The role of Southern Ocean processes in orbital and millennial CO 2 variations – A synthesis

Abstract

Recent progress in the reconstruction of atmospheric CO 2 records from Antarctic ice cores has allowed for the documentation of natural CO 2 variations on orbital time scales over the last up to 800,000 years and for the resolution of millennial CO 2 variations during the last glacial cycle in unprecedented detail. This has shown that atmospheric CO 2 varied within natural bounds of approximately 170–300 ppmv but never reached recent CO 2 concentrations caused by anthropogenic CO 2 emissions. In addition, the natural atmospheric CO 2 concentrations show an extraordinary correlation with Southern Ocean climate changes, pointing to a significant (direct or indirect) influence of climatic and environmental changes in the Southern Ocean region on atmospheric CO 2 concentrations. Here, we compile recent ice core and marine sediment records of atmospheric CO 2, temperature and environmental changes in the Southern Ocean region, as well as carbon cycle model experiments, in order to quantify the effect of potential Southern Ocean processes on atmospheric CO 2 related to these orbital and millennial changes. This shows that physical and biological changes in the SO are able to explain substantial parts of the glacial/interglacial CO 2 change, but that none of the single processes is able to explain this change by itself.

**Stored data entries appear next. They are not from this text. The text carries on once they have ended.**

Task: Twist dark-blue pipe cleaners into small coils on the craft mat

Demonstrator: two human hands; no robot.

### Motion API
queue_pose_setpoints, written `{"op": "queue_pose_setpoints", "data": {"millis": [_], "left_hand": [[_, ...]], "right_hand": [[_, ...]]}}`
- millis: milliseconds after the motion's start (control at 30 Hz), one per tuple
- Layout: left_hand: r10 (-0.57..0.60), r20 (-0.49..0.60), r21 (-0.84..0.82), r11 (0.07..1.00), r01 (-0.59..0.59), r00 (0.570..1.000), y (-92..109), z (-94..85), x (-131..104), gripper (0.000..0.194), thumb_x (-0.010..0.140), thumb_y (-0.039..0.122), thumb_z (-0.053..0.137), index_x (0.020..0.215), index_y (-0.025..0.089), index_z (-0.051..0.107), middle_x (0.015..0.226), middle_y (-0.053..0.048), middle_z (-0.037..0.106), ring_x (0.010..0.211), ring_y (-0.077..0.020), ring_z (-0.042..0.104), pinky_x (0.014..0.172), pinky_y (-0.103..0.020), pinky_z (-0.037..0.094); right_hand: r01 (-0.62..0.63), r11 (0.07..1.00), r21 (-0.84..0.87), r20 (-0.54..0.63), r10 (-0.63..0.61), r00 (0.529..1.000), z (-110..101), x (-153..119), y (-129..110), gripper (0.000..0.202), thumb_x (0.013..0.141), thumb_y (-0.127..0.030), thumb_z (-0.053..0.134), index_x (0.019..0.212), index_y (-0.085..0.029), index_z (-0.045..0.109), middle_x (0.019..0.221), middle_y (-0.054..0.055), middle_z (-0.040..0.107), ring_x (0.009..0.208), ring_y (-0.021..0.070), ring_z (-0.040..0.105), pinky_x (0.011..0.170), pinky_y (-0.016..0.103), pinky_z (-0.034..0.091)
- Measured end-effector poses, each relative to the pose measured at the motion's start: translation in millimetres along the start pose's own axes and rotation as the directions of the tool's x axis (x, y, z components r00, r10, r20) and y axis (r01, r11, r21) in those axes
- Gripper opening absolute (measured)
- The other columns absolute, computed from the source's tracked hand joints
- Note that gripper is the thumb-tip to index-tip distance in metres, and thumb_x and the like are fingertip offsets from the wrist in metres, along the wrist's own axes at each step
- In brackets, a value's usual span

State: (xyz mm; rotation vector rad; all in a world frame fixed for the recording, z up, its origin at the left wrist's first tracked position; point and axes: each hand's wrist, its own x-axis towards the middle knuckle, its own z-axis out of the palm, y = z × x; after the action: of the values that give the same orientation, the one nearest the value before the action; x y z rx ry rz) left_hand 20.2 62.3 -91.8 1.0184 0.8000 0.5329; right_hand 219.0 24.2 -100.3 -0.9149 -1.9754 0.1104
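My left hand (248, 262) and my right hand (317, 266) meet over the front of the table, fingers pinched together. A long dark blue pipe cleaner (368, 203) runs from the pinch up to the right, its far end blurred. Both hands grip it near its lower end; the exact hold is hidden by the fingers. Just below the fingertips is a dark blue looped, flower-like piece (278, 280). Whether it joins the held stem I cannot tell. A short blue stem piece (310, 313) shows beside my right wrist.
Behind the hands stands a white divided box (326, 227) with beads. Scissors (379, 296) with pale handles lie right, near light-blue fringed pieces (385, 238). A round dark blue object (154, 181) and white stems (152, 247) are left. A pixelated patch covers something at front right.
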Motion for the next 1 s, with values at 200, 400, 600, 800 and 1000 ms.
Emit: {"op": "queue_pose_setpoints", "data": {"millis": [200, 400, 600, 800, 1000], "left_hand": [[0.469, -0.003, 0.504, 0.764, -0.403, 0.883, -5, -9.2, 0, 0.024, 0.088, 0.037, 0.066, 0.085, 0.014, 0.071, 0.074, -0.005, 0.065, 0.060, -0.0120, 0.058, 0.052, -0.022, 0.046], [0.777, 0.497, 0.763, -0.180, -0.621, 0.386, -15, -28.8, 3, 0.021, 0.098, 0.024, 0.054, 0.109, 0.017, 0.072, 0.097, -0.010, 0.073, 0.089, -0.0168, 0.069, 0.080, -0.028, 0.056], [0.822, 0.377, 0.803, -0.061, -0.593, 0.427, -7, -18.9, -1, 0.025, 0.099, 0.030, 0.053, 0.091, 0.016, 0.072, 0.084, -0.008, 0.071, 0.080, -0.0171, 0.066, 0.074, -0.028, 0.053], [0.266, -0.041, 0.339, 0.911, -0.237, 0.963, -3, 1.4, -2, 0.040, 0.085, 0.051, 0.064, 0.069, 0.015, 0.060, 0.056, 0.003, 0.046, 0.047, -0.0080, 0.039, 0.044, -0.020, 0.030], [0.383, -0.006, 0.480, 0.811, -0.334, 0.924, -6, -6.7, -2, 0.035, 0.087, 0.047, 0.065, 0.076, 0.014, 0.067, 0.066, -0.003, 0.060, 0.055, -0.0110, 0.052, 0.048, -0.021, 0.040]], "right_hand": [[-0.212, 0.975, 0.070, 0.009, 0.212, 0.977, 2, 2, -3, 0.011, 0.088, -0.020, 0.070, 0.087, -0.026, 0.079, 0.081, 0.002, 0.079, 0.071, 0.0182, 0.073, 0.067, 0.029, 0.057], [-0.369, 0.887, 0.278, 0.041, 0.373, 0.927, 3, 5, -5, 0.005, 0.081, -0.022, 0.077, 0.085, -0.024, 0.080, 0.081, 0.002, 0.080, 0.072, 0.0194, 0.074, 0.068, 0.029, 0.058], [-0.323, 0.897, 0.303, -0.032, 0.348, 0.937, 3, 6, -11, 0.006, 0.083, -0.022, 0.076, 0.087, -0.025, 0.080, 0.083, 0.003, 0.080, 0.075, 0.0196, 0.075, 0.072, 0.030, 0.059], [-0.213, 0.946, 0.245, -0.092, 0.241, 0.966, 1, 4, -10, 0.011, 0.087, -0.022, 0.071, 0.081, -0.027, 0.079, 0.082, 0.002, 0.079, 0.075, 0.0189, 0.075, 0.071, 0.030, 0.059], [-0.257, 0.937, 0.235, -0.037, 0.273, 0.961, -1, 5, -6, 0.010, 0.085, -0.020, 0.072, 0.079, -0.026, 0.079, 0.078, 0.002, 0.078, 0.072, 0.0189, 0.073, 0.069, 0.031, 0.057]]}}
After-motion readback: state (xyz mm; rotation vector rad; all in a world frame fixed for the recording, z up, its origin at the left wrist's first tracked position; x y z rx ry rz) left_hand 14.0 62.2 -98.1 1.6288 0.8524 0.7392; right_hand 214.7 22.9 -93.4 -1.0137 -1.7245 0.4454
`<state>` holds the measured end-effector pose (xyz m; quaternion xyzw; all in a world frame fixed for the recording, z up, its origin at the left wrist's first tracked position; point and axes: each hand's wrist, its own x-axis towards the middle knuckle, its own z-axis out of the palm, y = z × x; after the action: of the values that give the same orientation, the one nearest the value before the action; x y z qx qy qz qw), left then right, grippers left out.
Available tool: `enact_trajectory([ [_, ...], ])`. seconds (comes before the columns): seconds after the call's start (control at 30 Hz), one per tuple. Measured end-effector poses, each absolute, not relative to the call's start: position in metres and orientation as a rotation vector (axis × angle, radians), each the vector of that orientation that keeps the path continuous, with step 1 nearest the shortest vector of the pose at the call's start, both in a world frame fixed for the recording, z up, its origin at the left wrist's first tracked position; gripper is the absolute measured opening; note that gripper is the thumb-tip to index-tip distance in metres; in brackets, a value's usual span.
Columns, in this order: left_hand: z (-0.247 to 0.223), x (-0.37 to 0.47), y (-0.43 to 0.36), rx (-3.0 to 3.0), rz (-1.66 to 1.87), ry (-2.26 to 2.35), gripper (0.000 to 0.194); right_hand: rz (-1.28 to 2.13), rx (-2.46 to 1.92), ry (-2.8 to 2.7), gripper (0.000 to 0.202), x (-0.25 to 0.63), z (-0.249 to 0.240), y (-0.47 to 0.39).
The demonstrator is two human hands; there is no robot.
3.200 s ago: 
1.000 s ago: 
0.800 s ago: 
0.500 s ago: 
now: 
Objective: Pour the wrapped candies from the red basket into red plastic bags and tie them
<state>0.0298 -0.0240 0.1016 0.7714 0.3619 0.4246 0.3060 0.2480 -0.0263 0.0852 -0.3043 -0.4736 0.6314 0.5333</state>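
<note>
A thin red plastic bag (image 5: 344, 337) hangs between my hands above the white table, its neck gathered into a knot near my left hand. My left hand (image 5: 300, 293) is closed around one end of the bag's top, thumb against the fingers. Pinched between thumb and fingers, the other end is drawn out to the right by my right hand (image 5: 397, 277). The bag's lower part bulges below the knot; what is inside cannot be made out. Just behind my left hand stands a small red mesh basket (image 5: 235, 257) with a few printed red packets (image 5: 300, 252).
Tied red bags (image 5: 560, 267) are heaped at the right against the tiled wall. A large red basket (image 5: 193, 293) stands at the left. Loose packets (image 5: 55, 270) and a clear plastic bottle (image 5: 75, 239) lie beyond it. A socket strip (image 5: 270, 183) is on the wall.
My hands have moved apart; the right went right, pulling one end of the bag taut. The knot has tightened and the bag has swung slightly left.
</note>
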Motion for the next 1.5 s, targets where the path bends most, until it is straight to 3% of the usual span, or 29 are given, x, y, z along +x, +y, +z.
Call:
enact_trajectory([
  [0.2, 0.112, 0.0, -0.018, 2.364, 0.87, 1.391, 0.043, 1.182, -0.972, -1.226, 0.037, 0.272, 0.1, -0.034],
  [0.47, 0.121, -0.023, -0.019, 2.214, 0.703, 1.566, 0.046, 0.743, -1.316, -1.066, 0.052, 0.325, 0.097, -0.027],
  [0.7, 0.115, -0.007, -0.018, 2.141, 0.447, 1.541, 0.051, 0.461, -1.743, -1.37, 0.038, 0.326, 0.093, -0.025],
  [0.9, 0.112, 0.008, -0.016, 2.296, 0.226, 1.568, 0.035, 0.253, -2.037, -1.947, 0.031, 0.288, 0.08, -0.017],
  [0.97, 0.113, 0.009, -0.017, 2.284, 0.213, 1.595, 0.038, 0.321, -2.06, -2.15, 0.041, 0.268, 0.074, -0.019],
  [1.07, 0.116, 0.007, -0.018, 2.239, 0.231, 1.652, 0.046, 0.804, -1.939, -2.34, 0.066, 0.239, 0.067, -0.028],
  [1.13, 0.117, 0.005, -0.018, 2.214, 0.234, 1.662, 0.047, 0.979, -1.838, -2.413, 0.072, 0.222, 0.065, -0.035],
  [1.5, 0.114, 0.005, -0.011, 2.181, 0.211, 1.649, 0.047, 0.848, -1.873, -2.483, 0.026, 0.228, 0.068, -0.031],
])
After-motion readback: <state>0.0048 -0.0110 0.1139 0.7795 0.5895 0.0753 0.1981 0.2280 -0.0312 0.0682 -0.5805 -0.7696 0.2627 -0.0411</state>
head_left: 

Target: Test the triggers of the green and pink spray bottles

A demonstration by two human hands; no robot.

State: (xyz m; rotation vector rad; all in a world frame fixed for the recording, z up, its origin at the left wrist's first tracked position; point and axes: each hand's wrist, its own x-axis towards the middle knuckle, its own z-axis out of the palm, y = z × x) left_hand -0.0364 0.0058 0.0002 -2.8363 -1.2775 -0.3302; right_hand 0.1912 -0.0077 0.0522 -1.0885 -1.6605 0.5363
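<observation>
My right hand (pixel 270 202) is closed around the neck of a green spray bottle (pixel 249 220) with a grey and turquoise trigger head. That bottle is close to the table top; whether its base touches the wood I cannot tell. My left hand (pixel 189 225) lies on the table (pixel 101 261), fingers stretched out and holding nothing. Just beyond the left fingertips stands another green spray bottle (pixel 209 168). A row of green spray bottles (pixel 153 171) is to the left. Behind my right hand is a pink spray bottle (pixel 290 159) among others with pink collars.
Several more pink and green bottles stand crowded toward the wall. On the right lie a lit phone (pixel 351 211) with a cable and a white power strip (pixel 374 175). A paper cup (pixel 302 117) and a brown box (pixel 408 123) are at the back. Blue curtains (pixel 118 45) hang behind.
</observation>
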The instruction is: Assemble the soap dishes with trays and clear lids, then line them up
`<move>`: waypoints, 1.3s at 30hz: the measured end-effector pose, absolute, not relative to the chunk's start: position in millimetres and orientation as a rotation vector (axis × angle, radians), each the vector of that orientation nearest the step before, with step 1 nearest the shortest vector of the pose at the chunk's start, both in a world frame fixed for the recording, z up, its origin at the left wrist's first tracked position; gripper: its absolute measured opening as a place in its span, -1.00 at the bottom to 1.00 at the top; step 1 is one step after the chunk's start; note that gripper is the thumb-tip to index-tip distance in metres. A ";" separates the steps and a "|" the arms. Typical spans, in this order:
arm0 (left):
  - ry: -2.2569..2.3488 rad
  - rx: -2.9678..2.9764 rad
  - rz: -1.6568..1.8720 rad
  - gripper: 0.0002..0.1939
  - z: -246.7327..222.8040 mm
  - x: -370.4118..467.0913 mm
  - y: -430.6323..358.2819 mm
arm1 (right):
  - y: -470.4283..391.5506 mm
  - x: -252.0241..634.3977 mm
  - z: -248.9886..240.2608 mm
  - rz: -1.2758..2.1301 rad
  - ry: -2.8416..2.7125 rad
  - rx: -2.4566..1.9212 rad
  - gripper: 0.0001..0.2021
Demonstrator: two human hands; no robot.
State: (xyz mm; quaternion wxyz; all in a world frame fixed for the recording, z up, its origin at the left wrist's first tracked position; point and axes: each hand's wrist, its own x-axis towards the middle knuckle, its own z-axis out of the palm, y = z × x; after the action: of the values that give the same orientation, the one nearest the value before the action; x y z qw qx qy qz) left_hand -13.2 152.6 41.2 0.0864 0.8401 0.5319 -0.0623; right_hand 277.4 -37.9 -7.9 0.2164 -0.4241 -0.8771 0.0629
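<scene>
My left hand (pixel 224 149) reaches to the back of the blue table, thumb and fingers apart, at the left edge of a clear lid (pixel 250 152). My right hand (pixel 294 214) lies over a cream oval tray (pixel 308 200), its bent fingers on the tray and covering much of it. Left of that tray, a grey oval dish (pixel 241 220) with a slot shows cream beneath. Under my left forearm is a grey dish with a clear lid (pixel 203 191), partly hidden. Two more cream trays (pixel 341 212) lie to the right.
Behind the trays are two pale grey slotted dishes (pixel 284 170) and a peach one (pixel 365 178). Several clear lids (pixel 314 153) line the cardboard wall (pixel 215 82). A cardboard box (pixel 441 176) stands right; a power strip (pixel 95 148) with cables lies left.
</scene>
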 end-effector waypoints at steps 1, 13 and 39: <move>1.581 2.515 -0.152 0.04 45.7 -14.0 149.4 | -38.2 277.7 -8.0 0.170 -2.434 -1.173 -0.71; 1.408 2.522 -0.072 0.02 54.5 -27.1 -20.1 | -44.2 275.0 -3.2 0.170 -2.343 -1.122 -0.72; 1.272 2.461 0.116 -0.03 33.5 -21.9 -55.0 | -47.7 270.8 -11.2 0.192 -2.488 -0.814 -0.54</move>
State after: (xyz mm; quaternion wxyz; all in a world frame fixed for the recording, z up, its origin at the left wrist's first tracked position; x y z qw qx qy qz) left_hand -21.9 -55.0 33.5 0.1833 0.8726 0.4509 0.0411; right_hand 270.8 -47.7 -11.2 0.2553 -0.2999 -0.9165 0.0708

In particular, changes in the Southern Ocean related to changes in the surface buoyancy flux, which in return is controlled by the waxing and waning of sea ice may favorably explain the high correlation of CO 2 and Antarctic temperature on orbital and millennial time scales. In contrast, the changes of the position and strength of the westerly wind field were most likely too small to explain the observed changes in atmospheric CO 2 or may even have increased atmospheric CO 2 in the glacial. Also iron fertilization of the marine biota in the Southern Ocean contributes to a glacial drawdown of CO 2 but turns out to be limited by other factors than the total dust input such as bioavailability of iron or macronutrient supply.